Der eigentümliche Fall von „Family TV“
Justiz Ein junger Fernsehmacher aus Augsburg betreibt seit Jahren verschiedene Minisender. Nun muss er sich vor Gericht verantworten, weil er Geschäftspartner betrogen haben soll
Seit zehn Jahren betreibt ein Mann aus Augsburg kleine Fernsehsender, die man sich unter anderem im Internet anschauen kann. Erst kürzlich kam ein neuer Sender dazu, dessen Name Erinnerungen weckt. „Tm3“war in den 90er Jahren ein deutscher Spartenkanal, der sogar eine Saison lang die Fußball-Champions-League übertrug und teils dem australischen Medienmogul Rupert Murdoch gehörte.
Das neue Tm3, ein Minisender, hat mit dem damaligen Kanal nichts gemein außer dem Namen, im Programm laufen laut Homepage nun Teleshopping-Sendungen, ein Automagazin, eine Pannenshow.

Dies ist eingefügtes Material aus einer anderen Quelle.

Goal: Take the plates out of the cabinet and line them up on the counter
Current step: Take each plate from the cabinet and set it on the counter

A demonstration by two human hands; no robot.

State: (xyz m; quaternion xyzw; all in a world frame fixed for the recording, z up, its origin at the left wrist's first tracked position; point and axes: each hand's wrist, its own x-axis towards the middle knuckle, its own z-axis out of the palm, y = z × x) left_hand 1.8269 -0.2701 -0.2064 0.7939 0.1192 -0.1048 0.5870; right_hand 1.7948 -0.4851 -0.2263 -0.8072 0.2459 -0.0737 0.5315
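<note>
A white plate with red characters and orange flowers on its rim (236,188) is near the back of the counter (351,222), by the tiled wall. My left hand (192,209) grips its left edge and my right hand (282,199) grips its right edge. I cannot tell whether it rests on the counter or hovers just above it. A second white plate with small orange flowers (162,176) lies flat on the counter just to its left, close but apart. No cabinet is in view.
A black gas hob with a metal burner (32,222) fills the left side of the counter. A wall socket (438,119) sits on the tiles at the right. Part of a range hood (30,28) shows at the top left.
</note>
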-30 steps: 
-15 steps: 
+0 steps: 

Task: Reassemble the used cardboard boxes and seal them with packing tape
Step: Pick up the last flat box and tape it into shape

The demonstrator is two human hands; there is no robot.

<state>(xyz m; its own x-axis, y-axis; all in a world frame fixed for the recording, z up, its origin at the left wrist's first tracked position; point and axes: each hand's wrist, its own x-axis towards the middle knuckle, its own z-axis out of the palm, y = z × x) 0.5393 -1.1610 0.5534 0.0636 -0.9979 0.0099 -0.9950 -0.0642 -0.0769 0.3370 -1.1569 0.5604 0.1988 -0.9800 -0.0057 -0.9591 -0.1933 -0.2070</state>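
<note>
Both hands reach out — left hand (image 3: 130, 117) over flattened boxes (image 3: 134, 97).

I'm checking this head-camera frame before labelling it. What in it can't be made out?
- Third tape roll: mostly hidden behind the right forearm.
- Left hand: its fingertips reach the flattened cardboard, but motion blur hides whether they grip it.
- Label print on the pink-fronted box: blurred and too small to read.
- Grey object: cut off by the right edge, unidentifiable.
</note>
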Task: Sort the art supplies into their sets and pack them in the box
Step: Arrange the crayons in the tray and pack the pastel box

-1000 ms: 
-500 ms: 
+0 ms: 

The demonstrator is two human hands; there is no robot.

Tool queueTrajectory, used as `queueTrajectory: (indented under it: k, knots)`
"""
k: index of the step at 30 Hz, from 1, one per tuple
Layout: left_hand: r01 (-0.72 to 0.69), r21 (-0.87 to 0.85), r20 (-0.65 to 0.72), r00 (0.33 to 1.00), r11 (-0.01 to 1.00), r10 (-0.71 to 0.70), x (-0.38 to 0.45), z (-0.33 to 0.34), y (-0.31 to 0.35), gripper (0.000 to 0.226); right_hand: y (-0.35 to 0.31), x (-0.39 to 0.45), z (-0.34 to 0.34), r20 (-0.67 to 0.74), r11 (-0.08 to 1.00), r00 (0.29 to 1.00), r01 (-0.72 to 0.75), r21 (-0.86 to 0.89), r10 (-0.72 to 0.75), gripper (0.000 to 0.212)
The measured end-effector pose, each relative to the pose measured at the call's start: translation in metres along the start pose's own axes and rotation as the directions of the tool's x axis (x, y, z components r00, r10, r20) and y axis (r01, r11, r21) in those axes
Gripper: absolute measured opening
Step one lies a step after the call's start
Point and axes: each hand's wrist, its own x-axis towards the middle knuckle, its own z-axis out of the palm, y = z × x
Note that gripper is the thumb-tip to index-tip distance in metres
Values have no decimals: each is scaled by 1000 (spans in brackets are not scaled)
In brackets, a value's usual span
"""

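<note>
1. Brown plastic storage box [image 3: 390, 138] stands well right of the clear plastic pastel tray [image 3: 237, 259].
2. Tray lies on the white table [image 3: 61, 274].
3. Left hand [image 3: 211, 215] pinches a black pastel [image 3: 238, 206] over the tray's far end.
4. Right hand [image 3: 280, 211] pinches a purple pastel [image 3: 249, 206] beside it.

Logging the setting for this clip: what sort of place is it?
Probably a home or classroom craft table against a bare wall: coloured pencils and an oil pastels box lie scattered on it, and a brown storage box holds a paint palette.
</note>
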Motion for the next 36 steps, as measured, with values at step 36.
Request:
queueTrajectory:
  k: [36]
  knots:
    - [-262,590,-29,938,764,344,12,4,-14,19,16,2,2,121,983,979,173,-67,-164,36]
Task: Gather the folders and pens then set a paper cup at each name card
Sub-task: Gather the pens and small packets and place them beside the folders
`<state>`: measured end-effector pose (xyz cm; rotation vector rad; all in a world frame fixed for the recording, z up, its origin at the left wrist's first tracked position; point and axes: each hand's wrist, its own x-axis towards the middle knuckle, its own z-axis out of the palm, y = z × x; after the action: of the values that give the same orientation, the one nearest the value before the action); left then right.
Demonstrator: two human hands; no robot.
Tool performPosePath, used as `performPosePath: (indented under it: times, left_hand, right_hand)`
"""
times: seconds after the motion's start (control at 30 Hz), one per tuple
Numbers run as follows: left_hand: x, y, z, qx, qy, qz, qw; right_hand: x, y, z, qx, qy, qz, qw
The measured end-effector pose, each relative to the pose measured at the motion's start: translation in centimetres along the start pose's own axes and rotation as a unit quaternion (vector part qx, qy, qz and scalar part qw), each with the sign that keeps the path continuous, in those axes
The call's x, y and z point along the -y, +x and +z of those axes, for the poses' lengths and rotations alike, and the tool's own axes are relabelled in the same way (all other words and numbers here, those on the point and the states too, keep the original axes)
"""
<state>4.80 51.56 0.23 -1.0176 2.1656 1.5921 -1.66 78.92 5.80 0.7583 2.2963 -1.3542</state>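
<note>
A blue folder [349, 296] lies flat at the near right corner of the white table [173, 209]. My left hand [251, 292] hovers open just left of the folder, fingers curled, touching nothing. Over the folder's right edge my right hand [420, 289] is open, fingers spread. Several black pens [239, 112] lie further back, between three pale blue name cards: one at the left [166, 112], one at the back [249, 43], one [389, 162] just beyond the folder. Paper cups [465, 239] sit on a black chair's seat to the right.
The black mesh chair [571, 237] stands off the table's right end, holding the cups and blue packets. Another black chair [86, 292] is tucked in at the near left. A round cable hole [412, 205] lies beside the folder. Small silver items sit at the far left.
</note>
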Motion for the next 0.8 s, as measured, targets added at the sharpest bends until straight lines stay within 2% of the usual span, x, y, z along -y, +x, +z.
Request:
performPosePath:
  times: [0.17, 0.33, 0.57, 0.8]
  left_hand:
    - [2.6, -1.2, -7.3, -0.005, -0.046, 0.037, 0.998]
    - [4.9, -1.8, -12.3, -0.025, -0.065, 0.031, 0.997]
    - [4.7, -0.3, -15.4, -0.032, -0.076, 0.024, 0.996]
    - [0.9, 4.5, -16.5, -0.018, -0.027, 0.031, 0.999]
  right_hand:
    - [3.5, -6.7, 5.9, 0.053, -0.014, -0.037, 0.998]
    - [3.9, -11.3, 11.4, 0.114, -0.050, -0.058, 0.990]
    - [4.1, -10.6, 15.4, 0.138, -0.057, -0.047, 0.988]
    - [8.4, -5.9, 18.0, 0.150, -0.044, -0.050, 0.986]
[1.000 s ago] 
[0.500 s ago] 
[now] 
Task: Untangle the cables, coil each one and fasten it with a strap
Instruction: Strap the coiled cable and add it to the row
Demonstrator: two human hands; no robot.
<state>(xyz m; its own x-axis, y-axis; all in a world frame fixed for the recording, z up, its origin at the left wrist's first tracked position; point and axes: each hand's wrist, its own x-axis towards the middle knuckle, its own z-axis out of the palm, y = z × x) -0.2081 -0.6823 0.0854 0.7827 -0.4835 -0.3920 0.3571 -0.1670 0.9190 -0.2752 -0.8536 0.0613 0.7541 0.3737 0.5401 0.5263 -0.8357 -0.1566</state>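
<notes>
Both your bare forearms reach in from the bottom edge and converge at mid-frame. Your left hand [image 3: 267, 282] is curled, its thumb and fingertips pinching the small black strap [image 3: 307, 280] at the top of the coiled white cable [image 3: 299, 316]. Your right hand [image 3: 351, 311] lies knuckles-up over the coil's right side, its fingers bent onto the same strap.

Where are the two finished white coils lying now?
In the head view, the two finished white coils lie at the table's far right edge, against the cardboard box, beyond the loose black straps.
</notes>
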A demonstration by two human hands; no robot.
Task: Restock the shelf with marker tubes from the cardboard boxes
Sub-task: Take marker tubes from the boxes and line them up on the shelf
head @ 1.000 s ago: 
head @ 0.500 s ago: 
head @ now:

Dieses Tm3 gehört nicht einem greisen australischen Milliardär, sondern eben jenem 29-jährigen Mann aus Augsburg.
Die Jahre zuvor hatte der Sender einen anderen Namen. „Family TV“hieß er, und wer den Namen oder jenen des früheren Ablegers „blizz“im Internet sucht, stößt schnell auf eine ganze Reihe von Auseinandersetzungen um Sendelizenzen. So beschlossen die Bayerische Landeszentrale für neue Medien und die Landesanstalt für Kommunikation Baden-Württemberg schon 2017, dass die Zulassungen für Family TV und blizz widerrufen werden sollen. Ein „nicht unerheblicher Teil“von blizz sei mit Inhalten bestritten worden, „für die der Anbieter keine Urheberrechte hatte“, hieß es als Begründung von der bayerischen Medienanstalt. Der Geschäftsführer der Sender wehrte sich juristisch gegen diese Entscheidung, das Augsburger Verwaltungsgericht urteilte allerdings im Dezember 2018, der Widerruf der Lizenz für blizz sei rechtens. Der 29-Jährige hat wiederum Rechtsmittel eingelegt, der Verwaltungsgerichtshof in München entscheidet nun darüber, ob eine Berufung zugelassen wird oder nicht. Bislang schienen die juristischen Querelen den Minisendern wenig anhaben zu können, in denen offenbar viel Herzblut des 29-Jährigen steckt. Family TV startete mit ihm als Geschäftsführer, da war er kaum volljährig, zum zehnjährigen Jubiläum moderierte er eine mehrstündige Live-Show. Der neueste juristische Ärger aber könnte für den Mann gravierende Konsequenzen nach sich ziehen, es geht dieses Mal um einen Strafprozess. Der 29-Jährige muss sich am Dienstag vor einem Schöffengericht am Augsburger Amtsgericht verantworten, die Staatsanwaltschaft wirft ihm Betrug, vorsätzliche Pflichtverletzung bei Zahlungsunfähigkeit und Urkundenfälschung vor.
Konkret soll der 29-Jährige als Geschäftsführer der Firma, die für die Ausstrahlung von „Family TV“verantwortlich war, keinen Insolvenzantrag gestellt haben, obwohl die Zahlungsunfähigkeit des Unternehmens bereits im September 2015 eingetreten sei. Daneben habe er über die klamme finanzielle Lage Bescheid gewusst und dennoch noch sieben Verträge mit verschiedenen Geschäftspartnern abgeschlossen, die jeweiligen erbrachten Leistungen aber nicht bezahlt und Schäden zwischen mal 600 Euro, mal 700 000 Euro verursacht haben. Entsprechende Gerüchte gibt es schon seit Längerem. Auch bei unserer Zeitung meldeten sich in der Vergangenheit Geschäftspartner des Mannes, die sich betrogen fühlten.
Wenn die Vorwürfe in der Anklage zutreffen, droht dem 29-Jährigen möglicherweise eine Haftstrafe ohne Bewährung. Ein Prozess findet vor einem Schöffengericht statt, wenn zu erwarten ist, dass die Strafe bei zwei bei vier Jahren liegt. Freiheitsstrafen von bis zu maximal zwei Jahren können zur Bewährung ausgesetzt werden. Der 29-Jährige war telefonisch zunächst nicht zu erreichen. Sein Anwalt, der Augsburger Strafverteidiger Moritz Bode, sagt, er wolle sich vor dem Prozess nicht zum Sachverhalt äußern.